Give again exactly the lines that stretch from the one with "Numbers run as" to the end of the data below, including both of those lines and nothing else.
** Opening DATASET SECTION block **
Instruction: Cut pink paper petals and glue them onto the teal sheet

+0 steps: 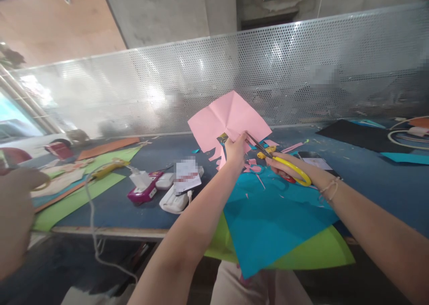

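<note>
My left hand (235, 149) pinches the lower edge of a creased pink paper sheet (228, 119) and holds it upright above the table. My right hand (284, 167) grips yellow-handled scissors (283, 162); their dark blades point up-left and meet the pink sheet just beside my left fingers. The sheet's lower left edge is cut into jagged strips. Pink scraps (253, 167) lie below it on a blue paper sheet (271, 215), which rests over a lime green sheet (315, 253) hanging past the table's front edge.
A white power strip (174, 201) with a magenta plug (142, 191) and chargers sits at centre left, its cable dropping off the edge. Green and orange paper (77, 197) lies at left, black paper (355, 135) at right. A perforated metal screen (268, 72) backs the blue table (385, 184). Another person's hand (15, 215) shows at far left.
</note>
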Available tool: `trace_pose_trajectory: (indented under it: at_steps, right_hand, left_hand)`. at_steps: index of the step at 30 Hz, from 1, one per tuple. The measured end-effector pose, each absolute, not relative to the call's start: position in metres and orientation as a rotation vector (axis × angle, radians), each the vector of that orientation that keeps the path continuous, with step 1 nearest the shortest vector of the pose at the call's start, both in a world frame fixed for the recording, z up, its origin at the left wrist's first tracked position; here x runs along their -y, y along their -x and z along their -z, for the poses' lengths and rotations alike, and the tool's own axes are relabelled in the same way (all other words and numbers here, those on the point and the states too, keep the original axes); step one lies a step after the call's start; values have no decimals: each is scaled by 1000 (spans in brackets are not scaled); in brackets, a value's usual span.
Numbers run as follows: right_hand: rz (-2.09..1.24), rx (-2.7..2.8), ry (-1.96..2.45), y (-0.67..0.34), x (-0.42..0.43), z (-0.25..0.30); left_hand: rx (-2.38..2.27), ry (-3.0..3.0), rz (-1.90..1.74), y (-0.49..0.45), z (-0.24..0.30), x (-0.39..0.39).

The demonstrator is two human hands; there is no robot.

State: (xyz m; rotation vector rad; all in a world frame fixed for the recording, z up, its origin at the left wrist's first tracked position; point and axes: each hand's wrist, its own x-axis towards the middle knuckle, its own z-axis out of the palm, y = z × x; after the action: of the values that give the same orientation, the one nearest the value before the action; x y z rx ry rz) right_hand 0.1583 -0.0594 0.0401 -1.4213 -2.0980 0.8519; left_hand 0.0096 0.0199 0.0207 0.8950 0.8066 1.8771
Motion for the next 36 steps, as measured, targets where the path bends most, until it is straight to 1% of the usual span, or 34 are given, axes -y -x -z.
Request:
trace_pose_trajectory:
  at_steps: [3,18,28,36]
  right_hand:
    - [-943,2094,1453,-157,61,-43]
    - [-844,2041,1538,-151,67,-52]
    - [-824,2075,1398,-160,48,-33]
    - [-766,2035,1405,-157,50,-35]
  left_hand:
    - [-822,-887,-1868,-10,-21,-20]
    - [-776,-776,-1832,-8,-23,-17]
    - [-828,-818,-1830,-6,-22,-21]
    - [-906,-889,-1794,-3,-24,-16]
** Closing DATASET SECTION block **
ANSWER TO THE PROBLEM.
Numbers run as follows: right_hand: rz (-2.09..1.24), rx (-2.7..2.8), ry (-1.96..2.45), y (-0.67..0.34), x (-0.42..0.43), z (-0.25..0.30); left_hand: rx (-2.38..2.27), ry (-3.0..3.0), rz (-1.90..1.74), y (-0.49..0.45), z (-0.24..0.30), x (-0.39..0.39).

The demonstrator is two human hands; there is no robot.

State: (xyz m; rotation vector rad; all in a world frame fixed for the recording, z up, its origin at the left wrist's first tracked position; point and axes: each hand's wrist, its own x-axis towards the middle knuckle, its own z-axis out of the palm, y = z × x; after the action: of the values that give the same orientation, the one nearest the value before the action; x y z rx ry rz) right_hand 0.1583 -0.0594 0.0401 -1.4213 -2.0980 0.8519; left_hand 0.0096 0.0199 0.0207 0.8950 0.8066 1.8771
Motion for the next 36 steps, as measured, targets where the path bends most, until it is straight to 1% of the usual span, or 34 are given, axes -y -x -z.
Request:
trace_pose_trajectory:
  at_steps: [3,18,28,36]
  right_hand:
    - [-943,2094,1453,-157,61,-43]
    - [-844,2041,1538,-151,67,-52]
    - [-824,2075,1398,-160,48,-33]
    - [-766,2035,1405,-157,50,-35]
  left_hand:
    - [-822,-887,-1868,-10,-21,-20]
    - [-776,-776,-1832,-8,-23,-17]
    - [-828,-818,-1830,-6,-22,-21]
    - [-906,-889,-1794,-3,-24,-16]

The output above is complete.